Сделав надрез, Вольпенц уверенными движениями отогнул кожу вокруг раны и сразу поставил зажимы, чтобы удержать ее открытой. Затем, пока стоящий рядом Джалиль куском ткани промокал бьющую из полости раны кровь, Вольпенц спешно пытался обнаружить источник кровотечения. Все напрасно. В ране было так много крови, что ему ничего не было видно.
— Признаки жизни все слабее, — заметил Керлен, прощупывая пульс на шее раненого. — Мы его теряем!
— Подними ему ноги, Джалиль. Так к его сердцу поступит больше крови, — велел Вольпенц. — Мне нужно еще лишь несколько секунд… Вот! Кажется, нашел! Разрыв главной артерии, подводящей кровь к печени!
Погрузив руки в полость раны, Вольпенц быстро поставил зажим на кровоточащую артерию, но, как оказалось, для того только, чтобы увидеть, как рушатся его надежды. Полость тут же опять начала заполняться кровью.
— Проклятье! Должно быть, еще один разрыв! Как он там, Керлен?
— Пульс больше не прощупывается, сэр. Может, попробуем его вручную реанимировать?
— Нет, — возразил Вольпенц и в отчаянии бросил окровавленный скальпель на поднос с инструментами, — теперь это уже ни к чему. Он истек кровью. Вероятно, пуля раздробила ему кость, и осколки перфорировали печень в дюжине мест. Освободите стол. Здесь мы бессильны.

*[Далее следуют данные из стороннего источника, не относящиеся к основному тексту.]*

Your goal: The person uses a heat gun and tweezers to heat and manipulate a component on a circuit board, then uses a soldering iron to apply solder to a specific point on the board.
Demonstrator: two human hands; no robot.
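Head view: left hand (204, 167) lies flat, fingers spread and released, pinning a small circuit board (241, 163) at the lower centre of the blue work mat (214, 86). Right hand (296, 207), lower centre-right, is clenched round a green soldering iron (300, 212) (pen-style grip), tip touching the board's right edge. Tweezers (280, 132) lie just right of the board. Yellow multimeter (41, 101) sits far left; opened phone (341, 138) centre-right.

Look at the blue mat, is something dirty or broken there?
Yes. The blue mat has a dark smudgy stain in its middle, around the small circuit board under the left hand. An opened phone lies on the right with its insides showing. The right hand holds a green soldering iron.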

Взяв уже использованный кусок ткани, Вольпенц вытер им руки и сделал шаг от стола. Пока Керлен подзывал санитаров, чтобы они унесли тело, взгляд хирурга ненадолго задержался на лице мертвого гвардейца. «Интересно, сколько ему было лет? — подумал Вольпенц. — Выглядит, будто ему за сорок, хотя здесь это ровно ничего не значит. Брушерок имеет свойство старить людей. Вполне возможно, что ему было только слегка за тридцать, а быть может, даже и тридцати не было». Затем, когда санитары уже поднимали со стола мертвое тело, Вольпенц заметил на боку трупа застарелый шрам. «У него уже было прежде ранение, — подумал он. — И его заштопали… Интересно, моя это работа или чья-то еще? Впрочем, какое это теперь имеет значение? Кто бы его ни спас прежде, в этот раз ему ничто не могло помочь».
Тяжело вздохнув, он обернулся, чтобы еще раз окинуть взглядом операционную, и вновь осознал, как мало может сделать для умирающих, страдающих людей, которых изо дня в день доставляют сюда, в полевой госпиталь. «Не война и даже не орки убьют большинство из них, — думал хирург. — Катастрофический дефицит! Нам не хватает анестетиков, антибиотиков, плазмы, даже самого необходимого медицинского оборудования. Кажется, буквально всего, за исключением боли, смерти и абсурда… Да, здесь, в Брушероке, в них уж точно никогда не было недостатка».
Затем, уже отбросив кусок ткани, который взял, чтобы вытереть руки, он вдруг заметил, что на нем что-то написано. Приглядевшись, Вольпенц рассмотрел отпечатанное на ткани имя. Репзик. Очень скоро он понял, что это лоскут от гимнастерки погибшего гвардейца — один из тех кусков, которые отрезал Джалиль, чтобы получить доступ к ране. «Репзик, — подумал Вольпенц. — Вот, значит, как его звали». Однако почти так же скоро он понял, что теперь это совсем не имеет значения.